If you’re after for a bit more flexibility, then the ThinkPad X1 Yoga is putting its hand up, able to fold over backwards to create a tablet of sorts. Like the X1 Carbon (1.27 kg), the Yoga is also housed in carbon fibre, and provides the same choice on memory, storage and processor.

x1 yoga

Lenovo notes that it’s the world’s first convertible with an OLED screen, measuring 14” with a resolution of 2560 x 1440. There is also IPS options available, both 2560 x 1440 and Full HD, which actually appears to positively impact the battery life. The IPS units provide 11 hours, while the OLED unit clocks eight hours. The X1 Yoga also comes with a dockable stylus in order to take notes onscreen and retails starting at R29 000.

Lenovo ThinkCentre X1 AIO

The final member of the X1 family is perhaps not as portable as the rest, but as far as looks are concerned the ThinkCentre X1 AIO certainly isn’t a shrinking violet either. This all-in-one is meant for the desk and having a look at its 11 mm thin chassis (at least in certain parts), it’s difficult to believe that the whole PC sits in the screen.

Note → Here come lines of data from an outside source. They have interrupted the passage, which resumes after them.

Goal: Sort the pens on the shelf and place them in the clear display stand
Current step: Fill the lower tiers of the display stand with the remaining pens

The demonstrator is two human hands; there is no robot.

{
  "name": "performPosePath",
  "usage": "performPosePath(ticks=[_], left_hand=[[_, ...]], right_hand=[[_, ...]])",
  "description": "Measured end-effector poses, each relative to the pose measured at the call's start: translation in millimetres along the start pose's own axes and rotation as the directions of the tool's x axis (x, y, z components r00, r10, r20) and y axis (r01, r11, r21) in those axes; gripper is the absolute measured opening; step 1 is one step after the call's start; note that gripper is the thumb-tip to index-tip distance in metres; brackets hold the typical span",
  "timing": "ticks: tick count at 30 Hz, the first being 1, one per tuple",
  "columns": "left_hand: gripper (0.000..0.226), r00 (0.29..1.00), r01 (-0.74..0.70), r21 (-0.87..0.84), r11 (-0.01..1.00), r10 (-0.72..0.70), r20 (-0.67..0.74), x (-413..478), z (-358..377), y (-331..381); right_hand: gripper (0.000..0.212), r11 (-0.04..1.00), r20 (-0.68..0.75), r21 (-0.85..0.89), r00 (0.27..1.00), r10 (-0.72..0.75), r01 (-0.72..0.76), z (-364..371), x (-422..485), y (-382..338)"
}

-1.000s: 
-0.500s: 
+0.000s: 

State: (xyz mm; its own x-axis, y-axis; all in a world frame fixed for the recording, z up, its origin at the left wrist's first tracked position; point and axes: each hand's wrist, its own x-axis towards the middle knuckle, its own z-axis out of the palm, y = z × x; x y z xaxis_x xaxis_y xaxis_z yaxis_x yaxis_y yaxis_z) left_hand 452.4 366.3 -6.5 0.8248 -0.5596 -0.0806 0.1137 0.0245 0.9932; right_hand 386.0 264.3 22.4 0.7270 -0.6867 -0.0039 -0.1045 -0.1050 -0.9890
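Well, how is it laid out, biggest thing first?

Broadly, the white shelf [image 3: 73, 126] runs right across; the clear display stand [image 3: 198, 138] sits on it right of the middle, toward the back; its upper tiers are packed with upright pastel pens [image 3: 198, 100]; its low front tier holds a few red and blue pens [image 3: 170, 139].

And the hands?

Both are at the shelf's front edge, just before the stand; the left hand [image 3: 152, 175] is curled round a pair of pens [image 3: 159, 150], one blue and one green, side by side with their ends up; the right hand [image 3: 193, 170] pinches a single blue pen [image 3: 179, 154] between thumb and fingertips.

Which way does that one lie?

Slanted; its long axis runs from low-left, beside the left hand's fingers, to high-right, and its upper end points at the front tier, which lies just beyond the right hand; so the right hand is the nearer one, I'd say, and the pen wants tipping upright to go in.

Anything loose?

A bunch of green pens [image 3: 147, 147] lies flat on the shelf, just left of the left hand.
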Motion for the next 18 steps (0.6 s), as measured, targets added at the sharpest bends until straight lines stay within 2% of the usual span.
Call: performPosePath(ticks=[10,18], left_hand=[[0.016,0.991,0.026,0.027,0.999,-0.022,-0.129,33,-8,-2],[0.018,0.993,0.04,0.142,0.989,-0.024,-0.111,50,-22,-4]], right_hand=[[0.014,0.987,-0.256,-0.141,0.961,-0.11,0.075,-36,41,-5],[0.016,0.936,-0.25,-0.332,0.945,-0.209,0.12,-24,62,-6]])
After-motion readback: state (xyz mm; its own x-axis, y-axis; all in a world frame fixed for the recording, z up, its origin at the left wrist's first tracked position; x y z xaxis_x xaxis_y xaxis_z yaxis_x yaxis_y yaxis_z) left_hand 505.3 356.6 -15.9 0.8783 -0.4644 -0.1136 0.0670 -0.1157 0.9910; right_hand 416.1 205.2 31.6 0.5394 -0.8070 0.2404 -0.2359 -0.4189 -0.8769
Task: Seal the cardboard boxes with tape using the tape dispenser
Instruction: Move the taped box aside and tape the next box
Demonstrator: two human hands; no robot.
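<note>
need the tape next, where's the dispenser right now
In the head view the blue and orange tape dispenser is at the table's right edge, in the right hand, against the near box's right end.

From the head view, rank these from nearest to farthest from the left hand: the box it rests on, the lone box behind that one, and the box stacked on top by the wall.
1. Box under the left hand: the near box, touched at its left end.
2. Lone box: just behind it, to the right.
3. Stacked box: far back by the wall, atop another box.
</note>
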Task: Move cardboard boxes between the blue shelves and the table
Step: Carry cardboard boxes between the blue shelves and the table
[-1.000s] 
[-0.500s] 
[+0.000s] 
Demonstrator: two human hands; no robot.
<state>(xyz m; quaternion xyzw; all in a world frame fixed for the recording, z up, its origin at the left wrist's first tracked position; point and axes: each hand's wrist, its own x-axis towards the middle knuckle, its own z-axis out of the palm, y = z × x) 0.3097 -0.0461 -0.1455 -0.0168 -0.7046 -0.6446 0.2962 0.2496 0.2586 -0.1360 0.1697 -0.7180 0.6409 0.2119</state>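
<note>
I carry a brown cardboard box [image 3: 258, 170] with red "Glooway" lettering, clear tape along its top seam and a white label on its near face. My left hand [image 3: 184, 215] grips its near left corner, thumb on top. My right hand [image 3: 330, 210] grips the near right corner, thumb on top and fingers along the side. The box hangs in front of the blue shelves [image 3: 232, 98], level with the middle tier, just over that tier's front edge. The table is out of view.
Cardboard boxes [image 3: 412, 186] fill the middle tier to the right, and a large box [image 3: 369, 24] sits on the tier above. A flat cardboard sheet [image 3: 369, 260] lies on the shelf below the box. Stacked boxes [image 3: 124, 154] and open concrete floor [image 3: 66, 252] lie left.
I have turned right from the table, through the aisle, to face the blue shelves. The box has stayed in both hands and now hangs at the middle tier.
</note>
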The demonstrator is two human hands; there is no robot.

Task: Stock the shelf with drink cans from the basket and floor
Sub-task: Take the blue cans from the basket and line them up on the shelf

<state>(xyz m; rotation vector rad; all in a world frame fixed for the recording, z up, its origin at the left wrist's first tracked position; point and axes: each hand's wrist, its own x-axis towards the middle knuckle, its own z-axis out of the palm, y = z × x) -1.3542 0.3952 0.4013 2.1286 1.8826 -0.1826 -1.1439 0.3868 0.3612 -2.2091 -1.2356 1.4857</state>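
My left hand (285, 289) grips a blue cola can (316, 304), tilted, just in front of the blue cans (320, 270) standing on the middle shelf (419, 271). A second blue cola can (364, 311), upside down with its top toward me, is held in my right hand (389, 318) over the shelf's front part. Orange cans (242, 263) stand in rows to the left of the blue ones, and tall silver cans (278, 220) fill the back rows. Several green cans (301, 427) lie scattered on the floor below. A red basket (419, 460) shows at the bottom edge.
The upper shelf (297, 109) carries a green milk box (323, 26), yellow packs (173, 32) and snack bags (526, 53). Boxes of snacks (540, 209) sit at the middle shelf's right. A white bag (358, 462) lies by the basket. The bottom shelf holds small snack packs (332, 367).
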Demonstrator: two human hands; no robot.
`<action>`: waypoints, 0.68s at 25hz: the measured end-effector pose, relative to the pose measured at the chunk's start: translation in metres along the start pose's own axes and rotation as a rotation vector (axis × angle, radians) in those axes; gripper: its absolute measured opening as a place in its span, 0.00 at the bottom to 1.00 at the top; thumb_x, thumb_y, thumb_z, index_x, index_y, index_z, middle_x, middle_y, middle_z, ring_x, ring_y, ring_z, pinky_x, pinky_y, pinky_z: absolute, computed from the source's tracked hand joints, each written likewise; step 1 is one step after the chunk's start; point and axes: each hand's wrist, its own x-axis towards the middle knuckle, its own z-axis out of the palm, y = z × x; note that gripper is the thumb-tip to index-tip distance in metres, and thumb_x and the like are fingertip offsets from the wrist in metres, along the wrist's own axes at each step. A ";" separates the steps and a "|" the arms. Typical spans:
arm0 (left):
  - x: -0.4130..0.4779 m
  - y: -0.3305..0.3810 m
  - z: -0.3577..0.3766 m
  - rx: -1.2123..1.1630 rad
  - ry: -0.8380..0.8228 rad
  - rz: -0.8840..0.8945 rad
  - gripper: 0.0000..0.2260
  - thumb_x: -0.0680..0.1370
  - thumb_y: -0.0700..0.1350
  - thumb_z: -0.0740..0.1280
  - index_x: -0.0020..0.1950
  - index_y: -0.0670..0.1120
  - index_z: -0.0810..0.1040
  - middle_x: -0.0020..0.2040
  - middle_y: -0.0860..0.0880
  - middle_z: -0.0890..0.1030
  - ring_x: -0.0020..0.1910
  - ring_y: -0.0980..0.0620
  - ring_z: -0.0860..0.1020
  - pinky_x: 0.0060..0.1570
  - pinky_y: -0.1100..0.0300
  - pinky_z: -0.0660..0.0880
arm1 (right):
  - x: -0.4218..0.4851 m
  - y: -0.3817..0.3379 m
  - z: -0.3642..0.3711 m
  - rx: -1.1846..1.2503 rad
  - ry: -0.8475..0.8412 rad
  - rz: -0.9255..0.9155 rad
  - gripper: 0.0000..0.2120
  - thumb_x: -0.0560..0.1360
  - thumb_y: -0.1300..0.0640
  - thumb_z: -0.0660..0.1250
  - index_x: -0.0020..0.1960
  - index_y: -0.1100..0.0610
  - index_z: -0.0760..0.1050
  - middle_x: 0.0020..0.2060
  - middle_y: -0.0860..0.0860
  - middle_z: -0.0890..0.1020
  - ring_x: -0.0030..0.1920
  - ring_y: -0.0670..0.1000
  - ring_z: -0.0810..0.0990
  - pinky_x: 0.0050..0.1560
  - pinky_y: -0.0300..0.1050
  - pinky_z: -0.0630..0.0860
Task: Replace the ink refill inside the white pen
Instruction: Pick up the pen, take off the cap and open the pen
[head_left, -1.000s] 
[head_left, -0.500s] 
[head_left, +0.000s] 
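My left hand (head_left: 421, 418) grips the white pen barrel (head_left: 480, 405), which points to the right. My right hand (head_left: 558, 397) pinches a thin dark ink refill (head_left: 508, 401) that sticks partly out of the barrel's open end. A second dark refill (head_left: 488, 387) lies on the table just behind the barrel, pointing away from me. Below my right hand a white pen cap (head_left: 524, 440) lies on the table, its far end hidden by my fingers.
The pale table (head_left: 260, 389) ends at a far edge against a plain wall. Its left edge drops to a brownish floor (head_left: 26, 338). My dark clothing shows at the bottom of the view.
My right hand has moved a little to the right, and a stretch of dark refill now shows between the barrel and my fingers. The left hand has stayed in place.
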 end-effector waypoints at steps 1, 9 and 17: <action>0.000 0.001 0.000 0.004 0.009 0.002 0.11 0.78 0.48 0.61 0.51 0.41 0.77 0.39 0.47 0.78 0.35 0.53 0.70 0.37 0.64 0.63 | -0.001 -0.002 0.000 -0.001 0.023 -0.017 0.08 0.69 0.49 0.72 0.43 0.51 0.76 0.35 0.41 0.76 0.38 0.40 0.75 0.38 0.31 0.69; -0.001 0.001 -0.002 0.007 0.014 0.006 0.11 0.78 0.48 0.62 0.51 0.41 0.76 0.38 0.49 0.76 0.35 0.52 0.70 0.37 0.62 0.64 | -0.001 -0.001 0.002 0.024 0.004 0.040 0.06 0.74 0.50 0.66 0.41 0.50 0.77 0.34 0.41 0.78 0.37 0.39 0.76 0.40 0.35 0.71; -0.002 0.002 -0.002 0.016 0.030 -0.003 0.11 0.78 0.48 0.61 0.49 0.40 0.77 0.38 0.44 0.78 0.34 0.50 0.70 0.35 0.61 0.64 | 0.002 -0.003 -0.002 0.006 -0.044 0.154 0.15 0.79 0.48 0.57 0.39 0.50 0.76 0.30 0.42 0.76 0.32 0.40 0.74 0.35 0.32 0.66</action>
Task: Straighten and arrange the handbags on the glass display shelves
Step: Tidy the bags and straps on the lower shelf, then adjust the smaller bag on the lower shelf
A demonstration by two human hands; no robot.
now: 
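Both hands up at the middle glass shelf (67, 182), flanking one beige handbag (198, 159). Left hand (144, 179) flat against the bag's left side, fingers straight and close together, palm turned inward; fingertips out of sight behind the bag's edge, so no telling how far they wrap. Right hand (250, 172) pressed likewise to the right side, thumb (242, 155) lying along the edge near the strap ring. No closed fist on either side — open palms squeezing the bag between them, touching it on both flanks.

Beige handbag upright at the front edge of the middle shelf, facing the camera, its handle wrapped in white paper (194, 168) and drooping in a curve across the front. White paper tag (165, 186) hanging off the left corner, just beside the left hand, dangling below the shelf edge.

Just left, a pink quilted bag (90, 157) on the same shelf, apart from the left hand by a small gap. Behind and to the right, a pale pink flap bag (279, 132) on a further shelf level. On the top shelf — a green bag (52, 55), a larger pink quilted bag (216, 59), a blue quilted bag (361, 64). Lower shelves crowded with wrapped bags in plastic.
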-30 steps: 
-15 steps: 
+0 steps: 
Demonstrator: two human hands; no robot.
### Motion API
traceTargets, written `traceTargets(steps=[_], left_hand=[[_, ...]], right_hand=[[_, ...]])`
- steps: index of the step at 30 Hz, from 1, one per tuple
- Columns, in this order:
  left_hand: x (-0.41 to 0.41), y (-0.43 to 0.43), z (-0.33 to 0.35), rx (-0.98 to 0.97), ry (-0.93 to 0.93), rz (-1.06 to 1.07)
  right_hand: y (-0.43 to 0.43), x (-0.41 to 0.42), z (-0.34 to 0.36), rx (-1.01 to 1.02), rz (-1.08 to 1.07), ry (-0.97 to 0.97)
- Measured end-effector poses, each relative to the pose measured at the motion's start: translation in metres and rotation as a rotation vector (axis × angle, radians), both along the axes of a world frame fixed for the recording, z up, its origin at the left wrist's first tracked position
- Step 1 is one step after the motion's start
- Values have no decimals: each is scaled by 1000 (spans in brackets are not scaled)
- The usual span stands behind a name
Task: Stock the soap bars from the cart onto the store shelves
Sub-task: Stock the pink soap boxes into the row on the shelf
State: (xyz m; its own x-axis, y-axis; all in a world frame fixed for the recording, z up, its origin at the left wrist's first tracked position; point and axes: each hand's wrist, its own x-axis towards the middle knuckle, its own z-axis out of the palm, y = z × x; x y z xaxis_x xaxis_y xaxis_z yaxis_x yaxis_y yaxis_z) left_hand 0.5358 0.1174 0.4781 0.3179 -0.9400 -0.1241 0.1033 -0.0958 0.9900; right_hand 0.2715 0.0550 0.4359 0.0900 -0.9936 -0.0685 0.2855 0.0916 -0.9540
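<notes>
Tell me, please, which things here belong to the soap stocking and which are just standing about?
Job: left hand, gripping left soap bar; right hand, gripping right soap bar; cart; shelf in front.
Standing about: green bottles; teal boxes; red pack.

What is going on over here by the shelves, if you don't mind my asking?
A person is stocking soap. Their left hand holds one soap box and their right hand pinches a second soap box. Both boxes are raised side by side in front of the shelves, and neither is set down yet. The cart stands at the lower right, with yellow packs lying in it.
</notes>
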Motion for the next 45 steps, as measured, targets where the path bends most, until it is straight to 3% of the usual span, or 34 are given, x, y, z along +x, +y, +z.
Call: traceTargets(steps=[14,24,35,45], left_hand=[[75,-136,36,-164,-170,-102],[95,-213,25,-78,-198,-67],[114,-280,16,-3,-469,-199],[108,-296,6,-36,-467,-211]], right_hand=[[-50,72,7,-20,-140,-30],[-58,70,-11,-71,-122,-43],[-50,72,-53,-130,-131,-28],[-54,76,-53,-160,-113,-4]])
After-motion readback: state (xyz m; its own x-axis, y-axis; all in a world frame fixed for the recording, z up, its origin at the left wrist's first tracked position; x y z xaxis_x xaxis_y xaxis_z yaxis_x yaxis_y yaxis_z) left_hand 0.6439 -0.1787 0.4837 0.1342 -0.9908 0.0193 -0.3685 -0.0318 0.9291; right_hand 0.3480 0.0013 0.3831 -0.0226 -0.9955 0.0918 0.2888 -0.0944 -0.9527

Talking of which, you have 23.8” of anti-glare Full HD display real-estate to work with. Lenovo states that X1 AIO has been tested for eight hours in a dust chamber, replicating ten years in an office environment, although they did not state if the keyboard can manage 10 years’ worth of crumbs and coffee spills. The X1 AIO’s starting price is R20 000.